TASK REQUIREMENTS ▸ Scan the entries and copy each line where the word "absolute" is present.

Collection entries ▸
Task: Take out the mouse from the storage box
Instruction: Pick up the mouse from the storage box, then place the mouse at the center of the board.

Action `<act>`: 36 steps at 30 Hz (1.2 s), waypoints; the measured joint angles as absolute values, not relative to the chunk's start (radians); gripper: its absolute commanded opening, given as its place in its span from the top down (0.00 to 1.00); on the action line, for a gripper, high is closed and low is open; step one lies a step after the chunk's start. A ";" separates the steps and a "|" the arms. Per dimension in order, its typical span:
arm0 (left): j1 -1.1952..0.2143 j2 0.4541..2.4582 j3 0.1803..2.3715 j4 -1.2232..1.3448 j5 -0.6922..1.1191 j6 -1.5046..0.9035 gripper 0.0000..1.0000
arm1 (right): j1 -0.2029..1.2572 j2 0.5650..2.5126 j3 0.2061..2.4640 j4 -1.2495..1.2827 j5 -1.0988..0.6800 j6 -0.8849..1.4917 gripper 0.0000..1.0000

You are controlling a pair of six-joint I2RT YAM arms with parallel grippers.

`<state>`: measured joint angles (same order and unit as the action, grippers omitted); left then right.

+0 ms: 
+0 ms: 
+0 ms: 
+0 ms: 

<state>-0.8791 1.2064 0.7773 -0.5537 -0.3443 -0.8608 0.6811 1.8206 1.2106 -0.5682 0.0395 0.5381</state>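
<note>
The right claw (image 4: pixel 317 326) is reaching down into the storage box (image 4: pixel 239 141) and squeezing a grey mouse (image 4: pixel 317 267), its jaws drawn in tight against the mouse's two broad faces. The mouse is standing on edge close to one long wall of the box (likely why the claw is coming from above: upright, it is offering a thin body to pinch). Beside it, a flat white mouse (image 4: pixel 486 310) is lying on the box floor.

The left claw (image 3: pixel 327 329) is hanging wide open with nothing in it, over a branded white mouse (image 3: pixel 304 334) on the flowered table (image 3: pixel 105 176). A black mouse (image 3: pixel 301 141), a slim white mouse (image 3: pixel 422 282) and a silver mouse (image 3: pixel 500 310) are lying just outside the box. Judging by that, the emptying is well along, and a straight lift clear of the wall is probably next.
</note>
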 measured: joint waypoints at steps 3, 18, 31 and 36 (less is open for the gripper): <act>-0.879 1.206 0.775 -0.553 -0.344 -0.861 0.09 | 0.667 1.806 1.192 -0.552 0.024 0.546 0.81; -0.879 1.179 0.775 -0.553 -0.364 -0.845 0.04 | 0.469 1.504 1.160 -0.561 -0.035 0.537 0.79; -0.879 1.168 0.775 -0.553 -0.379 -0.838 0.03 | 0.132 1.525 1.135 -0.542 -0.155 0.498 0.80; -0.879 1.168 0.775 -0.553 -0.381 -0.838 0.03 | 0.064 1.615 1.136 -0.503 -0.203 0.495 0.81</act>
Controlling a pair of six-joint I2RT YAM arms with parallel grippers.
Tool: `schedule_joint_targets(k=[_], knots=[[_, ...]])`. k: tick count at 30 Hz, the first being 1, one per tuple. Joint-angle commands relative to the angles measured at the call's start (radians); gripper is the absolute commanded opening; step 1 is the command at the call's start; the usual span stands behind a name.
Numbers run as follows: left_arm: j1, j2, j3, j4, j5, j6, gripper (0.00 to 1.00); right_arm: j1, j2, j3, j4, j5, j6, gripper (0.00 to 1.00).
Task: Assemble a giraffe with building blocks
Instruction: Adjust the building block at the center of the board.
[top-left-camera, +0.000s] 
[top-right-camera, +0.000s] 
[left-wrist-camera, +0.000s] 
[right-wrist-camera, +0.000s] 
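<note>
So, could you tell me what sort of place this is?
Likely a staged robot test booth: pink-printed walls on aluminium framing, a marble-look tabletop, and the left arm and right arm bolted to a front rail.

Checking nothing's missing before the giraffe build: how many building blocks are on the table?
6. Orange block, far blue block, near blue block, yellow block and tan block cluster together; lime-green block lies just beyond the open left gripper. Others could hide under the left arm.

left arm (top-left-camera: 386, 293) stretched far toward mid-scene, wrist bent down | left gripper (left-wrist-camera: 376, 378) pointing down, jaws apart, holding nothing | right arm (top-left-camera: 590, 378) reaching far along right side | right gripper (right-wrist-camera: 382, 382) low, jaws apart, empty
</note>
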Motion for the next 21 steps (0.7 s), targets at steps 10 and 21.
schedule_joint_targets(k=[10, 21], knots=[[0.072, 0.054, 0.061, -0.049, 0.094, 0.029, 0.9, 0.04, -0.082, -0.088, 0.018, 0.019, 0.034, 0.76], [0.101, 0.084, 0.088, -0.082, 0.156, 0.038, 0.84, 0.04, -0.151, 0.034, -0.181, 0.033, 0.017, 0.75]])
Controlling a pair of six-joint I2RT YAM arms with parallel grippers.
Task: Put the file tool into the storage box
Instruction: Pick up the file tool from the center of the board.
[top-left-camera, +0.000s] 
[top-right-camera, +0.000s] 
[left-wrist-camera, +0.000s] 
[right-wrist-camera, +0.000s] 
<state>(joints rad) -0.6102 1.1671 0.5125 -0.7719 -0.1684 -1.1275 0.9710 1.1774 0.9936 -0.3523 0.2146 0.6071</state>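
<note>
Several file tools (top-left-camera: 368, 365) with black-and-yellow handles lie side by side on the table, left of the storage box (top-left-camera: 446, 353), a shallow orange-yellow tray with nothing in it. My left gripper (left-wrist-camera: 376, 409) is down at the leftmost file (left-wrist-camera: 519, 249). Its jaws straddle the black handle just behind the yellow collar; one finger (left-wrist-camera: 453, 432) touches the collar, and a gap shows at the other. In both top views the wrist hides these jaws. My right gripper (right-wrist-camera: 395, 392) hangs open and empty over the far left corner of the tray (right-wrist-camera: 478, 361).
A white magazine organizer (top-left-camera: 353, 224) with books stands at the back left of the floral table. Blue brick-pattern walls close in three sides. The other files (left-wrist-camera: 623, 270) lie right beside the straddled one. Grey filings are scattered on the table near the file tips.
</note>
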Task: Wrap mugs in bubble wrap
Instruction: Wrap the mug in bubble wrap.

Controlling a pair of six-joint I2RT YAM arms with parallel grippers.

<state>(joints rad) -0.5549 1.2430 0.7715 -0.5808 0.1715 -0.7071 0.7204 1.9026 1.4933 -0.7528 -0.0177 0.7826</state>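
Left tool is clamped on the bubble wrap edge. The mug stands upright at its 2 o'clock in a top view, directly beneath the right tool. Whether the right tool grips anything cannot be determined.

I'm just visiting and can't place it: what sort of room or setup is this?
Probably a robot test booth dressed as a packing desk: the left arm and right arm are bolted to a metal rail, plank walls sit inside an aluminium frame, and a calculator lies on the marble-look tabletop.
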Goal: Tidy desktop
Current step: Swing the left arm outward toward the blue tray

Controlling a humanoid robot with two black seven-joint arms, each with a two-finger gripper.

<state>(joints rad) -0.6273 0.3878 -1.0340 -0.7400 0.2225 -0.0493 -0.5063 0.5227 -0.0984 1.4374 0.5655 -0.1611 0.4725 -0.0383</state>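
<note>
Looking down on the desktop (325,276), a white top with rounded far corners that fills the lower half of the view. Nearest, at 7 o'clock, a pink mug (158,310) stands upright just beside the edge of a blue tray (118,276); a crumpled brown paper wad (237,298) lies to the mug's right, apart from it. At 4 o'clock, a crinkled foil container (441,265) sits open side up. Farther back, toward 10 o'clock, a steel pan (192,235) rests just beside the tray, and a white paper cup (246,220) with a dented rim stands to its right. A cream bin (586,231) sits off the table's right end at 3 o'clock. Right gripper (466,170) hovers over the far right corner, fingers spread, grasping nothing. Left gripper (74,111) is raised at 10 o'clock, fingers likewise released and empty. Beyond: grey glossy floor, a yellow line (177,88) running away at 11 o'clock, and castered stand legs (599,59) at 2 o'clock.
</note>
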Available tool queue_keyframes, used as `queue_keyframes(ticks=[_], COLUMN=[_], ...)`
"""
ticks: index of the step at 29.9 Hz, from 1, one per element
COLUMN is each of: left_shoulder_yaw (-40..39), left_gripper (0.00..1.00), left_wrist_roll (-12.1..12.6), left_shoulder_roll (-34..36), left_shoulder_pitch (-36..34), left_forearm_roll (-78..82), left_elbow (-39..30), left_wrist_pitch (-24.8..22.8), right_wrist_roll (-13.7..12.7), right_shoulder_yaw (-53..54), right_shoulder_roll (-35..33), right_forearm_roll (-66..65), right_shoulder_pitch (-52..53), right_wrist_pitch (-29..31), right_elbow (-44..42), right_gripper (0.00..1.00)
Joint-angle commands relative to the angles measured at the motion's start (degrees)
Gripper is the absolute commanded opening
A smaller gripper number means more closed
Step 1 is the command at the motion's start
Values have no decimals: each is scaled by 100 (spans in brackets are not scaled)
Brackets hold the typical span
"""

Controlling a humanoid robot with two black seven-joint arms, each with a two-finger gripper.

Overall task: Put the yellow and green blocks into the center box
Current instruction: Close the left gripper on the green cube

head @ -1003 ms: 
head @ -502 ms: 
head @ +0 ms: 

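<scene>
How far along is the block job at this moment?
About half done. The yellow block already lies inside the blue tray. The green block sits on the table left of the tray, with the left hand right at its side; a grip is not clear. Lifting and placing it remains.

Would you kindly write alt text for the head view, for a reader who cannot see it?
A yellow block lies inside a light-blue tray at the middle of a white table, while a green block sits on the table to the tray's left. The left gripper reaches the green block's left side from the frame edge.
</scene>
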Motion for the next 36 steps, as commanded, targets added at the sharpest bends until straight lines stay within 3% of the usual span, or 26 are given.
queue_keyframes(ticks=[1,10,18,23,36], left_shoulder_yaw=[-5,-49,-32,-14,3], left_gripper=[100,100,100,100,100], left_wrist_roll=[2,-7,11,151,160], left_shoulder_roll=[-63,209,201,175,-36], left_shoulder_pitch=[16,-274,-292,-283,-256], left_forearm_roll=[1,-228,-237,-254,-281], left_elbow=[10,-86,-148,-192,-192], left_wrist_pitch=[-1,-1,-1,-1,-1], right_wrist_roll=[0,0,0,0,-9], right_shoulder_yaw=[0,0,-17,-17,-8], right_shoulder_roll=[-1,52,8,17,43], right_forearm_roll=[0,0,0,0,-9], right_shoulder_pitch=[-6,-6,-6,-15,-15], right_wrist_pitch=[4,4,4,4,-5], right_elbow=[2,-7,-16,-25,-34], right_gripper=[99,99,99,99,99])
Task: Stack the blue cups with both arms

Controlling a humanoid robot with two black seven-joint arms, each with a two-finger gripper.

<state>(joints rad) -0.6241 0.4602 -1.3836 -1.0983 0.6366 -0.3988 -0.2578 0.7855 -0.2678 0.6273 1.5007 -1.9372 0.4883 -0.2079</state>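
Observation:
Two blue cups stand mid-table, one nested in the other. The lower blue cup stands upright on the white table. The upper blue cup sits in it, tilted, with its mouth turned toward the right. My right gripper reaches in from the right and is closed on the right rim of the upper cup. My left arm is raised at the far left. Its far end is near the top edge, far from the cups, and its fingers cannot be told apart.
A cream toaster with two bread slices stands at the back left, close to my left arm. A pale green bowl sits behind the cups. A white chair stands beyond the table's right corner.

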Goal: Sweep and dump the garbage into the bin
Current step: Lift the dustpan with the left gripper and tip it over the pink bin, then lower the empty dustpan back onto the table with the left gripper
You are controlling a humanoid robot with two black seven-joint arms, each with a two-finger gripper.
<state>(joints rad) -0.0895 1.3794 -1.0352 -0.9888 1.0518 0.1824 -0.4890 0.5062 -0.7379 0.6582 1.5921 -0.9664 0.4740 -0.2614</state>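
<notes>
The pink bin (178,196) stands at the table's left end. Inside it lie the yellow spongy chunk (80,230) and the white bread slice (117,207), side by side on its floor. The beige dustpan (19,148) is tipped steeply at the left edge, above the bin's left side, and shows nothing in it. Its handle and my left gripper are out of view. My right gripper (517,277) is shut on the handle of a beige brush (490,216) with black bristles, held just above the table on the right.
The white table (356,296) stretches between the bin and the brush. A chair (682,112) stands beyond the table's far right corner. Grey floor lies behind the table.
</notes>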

SOLUTION FOR THIS EXERCISE ▸
Action `<act>`: 36 steps at 30 Hz (1.2 s), waypoints; the measured joint angles as absolute values, not relative to the chunk's start (radians); gripper: its absolute commanded opening, given as its place in its span from the top down (0.00 to 1.00); on the action line, for a gripper, high is closed and low is open; step one lies a step after the chunk's start. A ";" separates the steps and a "|" the arms. Per dimension in order, its typical span:
Tool: `schedule_joint_targets(k=[_], knots=[[_, ...]])`. k: tick count at 30 Hz, the first being 1, one per tuple. Joint-angle commands relative to the angles measured at the call's start (radians); gripper is the absolute commanded opening; step 1 is the command at the call's start; the usual span stands behind a name.
Gripper is the absolute commanded opening

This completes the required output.